_What to work on_
Exactness is required. Restate every entry as written.

_Dataset items_
# # #

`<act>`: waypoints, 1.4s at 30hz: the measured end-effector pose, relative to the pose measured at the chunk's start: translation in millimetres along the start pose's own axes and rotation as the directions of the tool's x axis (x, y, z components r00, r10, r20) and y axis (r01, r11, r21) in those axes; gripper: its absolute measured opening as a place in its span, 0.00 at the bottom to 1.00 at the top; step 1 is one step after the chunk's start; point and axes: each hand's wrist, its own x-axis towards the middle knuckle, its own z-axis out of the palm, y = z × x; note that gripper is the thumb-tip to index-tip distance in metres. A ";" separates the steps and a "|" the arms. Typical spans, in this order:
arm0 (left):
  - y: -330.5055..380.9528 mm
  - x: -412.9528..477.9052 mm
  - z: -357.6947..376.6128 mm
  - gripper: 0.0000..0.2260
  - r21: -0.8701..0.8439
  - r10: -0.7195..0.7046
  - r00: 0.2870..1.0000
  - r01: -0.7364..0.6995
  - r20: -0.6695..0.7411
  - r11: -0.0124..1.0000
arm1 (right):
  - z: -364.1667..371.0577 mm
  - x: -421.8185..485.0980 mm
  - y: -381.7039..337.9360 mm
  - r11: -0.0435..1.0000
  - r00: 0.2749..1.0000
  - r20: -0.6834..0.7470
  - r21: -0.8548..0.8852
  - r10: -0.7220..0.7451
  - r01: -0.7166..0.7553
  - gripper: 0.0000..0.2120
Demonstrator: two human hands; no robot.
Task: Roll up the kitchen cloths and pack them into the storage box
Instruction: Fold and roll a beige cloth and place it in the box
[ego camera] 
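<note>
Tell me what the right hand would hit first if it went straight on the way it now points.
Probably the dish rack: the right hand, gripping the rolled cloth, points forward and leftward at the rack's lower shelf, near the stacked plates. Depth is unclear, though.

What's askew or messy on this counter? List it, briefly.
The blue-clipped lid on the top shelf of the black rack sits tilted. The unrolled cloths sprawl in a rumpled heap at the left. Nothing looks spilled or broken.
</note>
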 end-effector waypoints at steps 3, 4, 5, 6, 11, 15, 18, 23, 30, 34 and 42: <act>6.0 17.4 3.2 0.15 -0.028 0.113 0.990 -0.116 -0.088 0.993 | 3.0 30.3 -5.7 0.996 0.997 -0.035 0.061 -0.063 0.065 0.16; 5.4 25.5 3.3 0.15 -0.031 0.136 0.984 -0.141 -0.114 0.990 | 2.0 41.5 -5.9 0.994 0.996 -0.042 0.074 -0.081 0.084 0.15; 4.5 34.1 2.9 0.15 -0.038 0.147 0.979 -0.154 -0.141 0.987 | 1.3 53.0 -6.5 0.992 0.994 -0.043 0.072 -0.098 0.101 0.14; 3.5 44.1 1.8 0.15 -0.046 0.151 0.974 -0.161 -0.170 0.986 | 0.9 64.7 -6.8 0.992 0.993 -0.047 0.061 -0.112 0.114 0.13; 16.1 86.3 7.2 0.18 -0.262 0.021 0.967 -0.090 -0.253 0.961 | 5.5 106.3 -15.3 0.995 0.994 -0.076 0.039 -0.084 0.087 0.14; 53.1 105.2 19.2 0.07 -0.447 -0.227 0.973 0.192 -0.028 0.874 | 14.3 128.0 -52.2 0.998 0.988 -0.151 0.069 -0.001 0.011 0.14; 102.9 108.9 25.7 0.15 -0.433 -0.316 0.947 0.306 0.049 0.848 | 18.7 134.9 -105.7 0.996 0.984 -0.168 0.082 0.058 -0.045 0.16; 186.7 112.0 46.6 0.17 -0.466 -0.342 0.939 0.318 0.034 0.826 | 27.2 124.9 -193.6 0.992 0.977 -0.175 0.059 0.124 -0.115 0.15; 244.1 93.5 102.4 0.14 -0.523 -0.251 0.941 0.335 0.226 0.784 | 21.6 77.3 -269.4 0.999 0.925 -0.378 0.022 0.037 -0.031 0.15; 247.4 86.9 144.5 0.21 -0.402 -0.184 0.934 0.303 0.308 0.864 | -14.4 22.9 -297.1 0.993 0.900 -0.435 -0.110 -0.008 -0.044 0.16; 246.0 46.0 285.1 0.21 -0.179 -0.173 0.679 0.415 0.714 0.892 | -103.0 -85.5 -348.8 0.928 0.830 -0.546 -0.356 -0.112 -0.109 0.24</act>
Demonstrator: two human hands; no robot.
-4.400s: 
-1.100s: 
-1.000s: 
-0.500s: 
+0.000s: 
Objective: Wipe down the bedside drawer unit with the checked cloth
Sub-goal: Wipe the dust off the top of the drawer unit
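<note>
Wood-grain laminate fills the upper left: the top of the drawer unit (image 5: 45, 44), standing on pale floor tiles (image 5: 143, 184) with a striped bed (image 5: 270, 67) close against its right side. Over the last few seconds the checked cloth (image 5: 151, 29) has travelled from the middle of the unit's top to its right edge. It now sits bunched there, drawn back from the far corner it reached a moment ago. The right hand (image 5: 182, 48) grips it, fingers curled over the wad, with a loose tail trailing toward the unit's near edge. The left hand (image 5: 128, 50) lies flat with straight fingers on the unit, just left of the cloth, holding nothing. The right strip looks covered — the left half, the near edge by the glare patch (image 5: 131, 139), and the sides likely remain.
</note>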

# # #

_Exercise output_
`<act>`: waypoints, 1.4s at 30hz: the measured end-effector pose, relative to the pose measured at the chunk's start: translation in millimetres along the start pose's own axes and rotation as the directions of the tool's x axis (x, y, z components r00, r10, r20) and y axis (r01, r11, r21) in those axes; gripper: its absolute measured opening as a place in its span, 0.00 at the bottom to 1.00 at the top; step 1 is one step after the chunk's start; point and axes: each hand's wrist, its own x-axis towards the middle knuckle, its own z-axis out of the palm, y = z × x; note that gripper is the thumb-tip to index-tip distance in metres. A ";" separates the steps and a "|" the arms. Typical spans, in this order:
arm0 (left):
  - y: -330.5055..380.9528 mm
  - x: -412.9528..477.9052 mm
  - z: -357.6947..376.6128 mm
  - gripper: 0.0000..0.2260
  - r21: -0.8701..0.8439
  - r10: -0.7195..0.7046
  - r00: 0.2870..1.0000
  - r01: -0.7364..0.6995
  - r20: -0.6695..0.7411
  - r11: -0.0124..1.0000
arm1 (right):
  - z: -364.1667..371.0577 mm
  - x: -421.8185..485.0980 mm
  - y: -381.7039..337.9360 mm
  - r11: -0.0435..1.0000
  - r00: 0.2749..1.0000
  - r20: -0.6834..0.7470
  - r21: -0.8548..0.8852
  - r10: -0.7220..0.7451
  - r01: -0.7166..0.7553
  - gripper: 0.0000..0.2120
Demonstrator: two human hands; no robot.
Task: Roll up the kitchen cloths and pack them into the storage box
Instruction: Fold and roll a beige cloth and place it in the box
[ego camera] 
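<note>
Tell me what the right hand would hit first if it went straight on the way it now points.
Probably the dish rack: the right hand, gripping the rolled cloth, points forward and leftward at the rack's lower shelf, near the stacked plates. Depth is unclear, though.

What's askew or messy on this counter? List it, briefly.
The blue-clipped lid on the top shelf of the black rack sits tilted. The unrolled cloths sprawl in a rumpled heap at the left. Nothing looks spilled or broken.
</note>
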 end-effector waypoints at steps 3, 4, 5, 6, 11, 15, 18, 23, 30, 34 and 42: <act>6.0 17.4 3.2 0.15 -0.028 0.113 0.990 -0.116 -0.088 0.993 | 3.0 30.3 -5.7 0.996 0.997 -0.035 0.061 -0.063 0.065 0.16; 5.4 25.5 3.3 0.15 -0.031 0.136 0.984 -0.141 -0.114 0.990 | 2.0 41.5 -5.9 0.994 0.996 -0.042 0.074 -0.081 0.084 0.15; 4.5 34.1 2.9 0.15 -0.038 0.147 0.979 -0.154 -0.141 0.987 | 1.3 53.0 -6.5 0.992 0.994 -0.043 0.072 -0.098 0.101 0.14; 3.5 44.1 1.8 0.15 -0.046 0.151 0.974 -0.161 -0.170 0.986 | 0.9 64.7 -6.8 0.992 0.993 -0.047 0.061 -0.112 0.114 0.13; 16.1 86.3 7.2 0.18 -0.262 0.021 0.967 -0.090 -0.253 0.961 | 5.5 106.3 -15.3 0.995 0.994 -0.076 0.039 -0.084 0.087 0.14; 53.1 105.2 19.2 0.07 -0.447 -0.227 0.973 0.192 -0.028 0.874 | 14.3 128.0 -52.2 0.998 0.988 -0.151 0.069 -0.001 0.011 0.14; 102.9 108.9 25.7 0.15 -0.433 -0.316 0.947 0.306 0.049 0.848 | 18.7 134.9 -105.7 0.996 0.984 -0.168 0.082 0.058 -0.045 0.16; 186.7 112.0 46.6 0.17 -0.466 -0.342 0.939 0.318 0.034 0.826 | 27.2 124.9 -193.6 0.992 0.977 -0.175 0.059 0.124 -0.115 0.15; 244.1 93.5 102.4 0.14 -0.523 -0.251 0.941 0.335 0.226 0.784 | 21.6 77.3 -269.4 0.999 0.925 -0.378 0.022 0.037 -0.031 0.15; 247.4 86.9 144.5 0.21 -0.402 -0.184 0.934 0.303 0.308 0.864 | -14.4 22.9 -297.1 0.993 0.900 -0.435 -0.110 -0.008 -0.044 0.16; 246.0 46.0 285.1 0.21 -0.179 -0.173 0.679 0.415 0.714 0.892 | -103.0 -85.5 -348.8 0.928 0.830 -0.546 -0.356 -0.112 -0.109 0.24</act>
Demonstrator: two human hands; no robot.
-4.400s: 
-1.100s: 
-1.000s: 
-0.500s: 
+0.000s: 
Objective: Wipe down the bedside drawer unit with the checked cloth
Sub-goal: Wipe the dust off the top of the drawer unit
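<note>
Wood-grain laminate fills the upper left: the top of the drawer unit (image 5: 45, 44), standing on pale floor tiles (image 5: 143, 184) with a striped bed (image 5: 270, 67) close against its right side. Over the last few seconds the checked cloth (image 5: 151, 29) has travelled from the middle of the unit's top to its right edge. It now sits bunched there, drawn back from the far corner it reached a moment ago. The right hand (image 5: 182, 48) grips it, fingers curled over the wad, with a loose tail trailing toward the unit's near edge. The left hand (image 5: 128, 50) lies flat with straight fingers on the unit, just left of the cloth, holding nothing. The right strip looks covered — the left half, the near edge by the glare patch (image 5: 131, 139), and the sides likely remain.
</note>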

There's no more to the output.